TASK DESCRIPTION:
Your task is to repeat the data exactly, every line of it.
____________________
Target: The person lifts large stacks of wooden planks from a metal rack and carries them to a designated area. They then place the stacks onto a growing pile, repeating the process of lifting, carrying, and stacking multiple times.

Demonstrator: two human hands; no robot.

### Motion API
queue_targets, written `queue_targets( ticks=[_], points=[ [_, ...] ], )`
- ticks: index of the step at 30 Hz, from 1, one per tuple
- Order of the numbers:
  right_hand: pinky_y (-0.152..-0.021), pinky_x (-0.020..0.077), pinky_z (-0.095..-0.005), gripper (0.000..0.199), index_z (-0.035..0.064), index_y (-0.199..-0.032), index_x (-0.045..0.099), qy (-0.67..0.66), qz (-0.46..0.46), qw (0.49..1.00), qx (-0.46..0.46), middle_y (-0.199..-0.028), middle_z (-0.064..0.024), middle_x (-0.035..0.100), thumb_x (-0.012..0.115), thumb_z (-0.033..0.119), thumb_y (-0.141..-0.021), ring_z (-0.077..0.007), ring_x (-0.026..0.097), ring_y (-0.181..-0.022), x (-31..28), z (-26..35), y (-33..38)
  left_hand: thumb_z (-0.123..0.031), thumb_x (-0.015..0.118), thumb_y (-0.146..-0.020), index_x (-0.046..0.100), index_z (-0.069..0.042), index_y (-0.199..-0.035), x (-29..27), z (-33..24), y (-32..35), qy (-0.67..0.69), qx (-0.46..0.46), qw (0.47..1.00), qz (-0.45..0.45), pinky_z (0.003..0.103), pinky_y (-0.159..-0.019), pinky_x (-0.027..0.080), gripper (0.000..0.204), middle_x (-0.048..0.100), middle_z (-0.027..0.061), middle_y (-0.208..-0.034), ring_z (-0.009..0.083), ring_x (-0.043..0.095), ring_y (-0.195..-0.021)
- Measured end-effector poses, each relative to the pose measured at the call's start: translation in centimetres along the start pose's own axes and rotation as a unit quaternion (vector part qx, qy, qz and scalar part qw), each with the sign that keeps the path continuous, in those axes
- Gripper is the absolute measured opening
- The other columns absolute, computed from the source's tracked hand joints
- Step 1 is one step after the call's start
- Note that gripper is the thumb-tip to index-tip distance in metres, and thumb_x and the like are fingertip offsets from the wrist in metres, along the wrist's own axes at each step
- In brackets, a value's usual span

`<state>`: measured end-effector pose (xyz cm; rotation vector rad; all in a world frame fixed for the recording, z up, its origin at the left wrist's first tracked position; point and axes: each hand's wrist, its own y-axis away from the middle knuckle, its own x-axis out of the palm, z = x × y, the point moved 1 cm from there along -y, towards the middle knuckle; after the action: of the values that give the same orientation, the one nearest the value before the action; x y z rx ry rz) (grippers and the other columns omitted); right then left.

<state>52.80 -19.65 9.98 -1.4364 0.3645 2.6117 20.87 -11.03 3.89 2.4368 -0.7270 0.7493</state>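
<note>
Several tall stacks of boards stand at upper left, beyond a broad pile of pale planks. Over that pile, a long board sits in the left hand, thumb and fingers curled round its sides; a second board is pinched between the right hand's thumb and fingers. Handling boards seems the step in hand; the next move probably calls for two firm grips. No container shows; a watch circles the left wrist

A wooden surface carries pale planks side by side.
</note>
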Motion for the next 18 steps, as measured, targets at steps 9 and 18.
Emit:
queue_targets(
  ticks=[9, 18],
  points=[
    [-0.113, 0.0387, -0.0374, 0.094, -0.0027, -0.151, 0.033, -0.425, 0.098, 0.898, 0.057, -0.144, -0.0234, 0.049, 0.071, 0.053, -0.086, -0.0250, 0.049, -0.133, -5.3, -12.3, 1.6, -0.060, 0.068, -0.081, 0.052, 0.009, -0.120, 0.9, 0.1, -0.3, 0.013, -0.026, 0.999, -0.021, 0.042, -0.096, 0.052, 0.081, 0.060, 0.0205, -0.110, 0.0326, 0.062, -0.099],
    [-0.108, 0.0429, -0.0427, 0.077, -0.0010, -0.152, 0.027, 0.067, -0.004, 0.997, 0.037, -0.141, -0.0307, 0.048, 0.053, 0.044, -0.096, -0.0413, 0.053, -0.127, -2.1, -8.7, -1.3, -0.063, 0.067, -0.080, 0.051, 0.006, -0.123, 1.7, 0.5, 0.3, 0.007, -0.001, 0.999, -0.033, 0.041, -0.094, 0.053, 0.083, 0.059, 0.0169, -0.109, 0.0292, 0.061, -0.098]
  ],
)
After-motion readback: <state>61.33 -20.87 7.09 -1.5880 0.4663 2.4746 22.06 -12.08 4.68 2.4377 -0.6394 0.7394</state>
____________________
TASK RESPONSE:
Target: The person lifts large stacks of wooden planks from a metal rack and carries them to a designated area. They then place the stacks onto a growing pile, repeating the process of lifting, carrying, and stacking multiple times.

Demonstrator: two human hands; no robot.

### Motion API
queue_targets, written `queue_targets( ticks=[_], points=[ [_, ...] ], )`
- ticks: index of the step at 30 Hz, from 1, one per tuple
- Order of the numbers:
  right_hand: pinky_y (-0.152..-0.021), pinky_x (-0.020..0.077), pinky_z (-0.095..-0.005), gripper (0.000..0.199), index_z (-0.035..0.064), index_y (-0.199..-0.032), index_x (-0.045..0.099), qy (-0.67..0.66), qz (-0.46..0.46), qw (0.49..1.00), qx (-0.46..0.46), middle_y (-0.199..-0.028), middle_z (-0.064..0.024), middle_x (-0.035..0.100), thumb_x (-0.012..0.115), thumb_z (-0.033..0.119), thumb_y (-0.141..-0.021), ring_z (-0.077..0.007), ring_x (-0.026..0.097), ring_y (-0.181..-0.022), x (-31..28), z (-26..35), y (-33..38)
  left_hand: thumb_z (-0.123..0.031), thumb_x (-0.015..0.118), thumb_y (-0.146..-0.020), index_x (-0.046..0.100), index_z (-0.069..0.042), index_y (-0.199..-0.035), x (-29..27), z (-33..24), y (-32..35), qy (-0.67..0.69), qx (-0.46..0.46), qw (0.47..1.00), qz (-0.45..0.45), pinky_z (0.003..0.103), pinky_y (-0.159..-0.019), pinky_x (-0.027..0.080), gripper (0.000..0.204), middle_x (-0.048..0.100), middle_z (-0.027..0.061), middle_y (-0.208..-0.034), ring_z (-0.009..0.083), ring_x (-0.043..0.095), ring_y (-0.195..-0.021)
- Measured end-effector poses, each relative to the pose measured at the call's start: translation in centimetres along the start pose's own axes and rotation as a unit quaternion (vector part qx, qy, qz and scalar part qw), each with the sign that keeps the path continuous, in those axes
- Gripper is the absolute measured opening
- The other columns absolute, computed from the source's tracked hand joints
- Step 1 is one step after the call's start
- Note that gripper is the thumb-tip to index-tip distance in metres, and thumb_x and the like are fingertip offsets from the wrist in metres, along the wrist's own axes at each step
- In brackets, a value's usual span

`<state>`: measured end-effector pose (xyz cm; rotation vector rad; all in a world frame fixed for the recording, z up, its origin at the left wrist's first tracked position; point and axes: each hand's wrist, its own y-axis away from the middle knuckle, its own x-axis out of the palm, z = x × y, the point moved 1 cm from there along -y, towards the middle knuckle; after the action: of the values that give the same orientation, the one nearest the value before the action; x y z rx ry rz) (grippers and the other columns omitted); right then left.

<state>52.80 -19.65 9.98 -1.4364 0.3645 2.6117 20.87 -11.03 3.89 2.4368 -0.7270 0.7493</state>
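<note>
Several tall stacks of boards stand at upper left, beyond a broad pile of pale planks. Over that pile, a long board sits in the left hand, thumb and fingers curled round its sides; a second board is pinched between the right hand's thumb and fingers. Handling boards seems the step in hand; the next move probably calls for two firm grips. No container shows; a watch circles the left wrist

A wooden surface carries pale planks side by side.
</note>
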Motion for the next 18 steps, as measured, targets at steps 9 and 18.
Emit:
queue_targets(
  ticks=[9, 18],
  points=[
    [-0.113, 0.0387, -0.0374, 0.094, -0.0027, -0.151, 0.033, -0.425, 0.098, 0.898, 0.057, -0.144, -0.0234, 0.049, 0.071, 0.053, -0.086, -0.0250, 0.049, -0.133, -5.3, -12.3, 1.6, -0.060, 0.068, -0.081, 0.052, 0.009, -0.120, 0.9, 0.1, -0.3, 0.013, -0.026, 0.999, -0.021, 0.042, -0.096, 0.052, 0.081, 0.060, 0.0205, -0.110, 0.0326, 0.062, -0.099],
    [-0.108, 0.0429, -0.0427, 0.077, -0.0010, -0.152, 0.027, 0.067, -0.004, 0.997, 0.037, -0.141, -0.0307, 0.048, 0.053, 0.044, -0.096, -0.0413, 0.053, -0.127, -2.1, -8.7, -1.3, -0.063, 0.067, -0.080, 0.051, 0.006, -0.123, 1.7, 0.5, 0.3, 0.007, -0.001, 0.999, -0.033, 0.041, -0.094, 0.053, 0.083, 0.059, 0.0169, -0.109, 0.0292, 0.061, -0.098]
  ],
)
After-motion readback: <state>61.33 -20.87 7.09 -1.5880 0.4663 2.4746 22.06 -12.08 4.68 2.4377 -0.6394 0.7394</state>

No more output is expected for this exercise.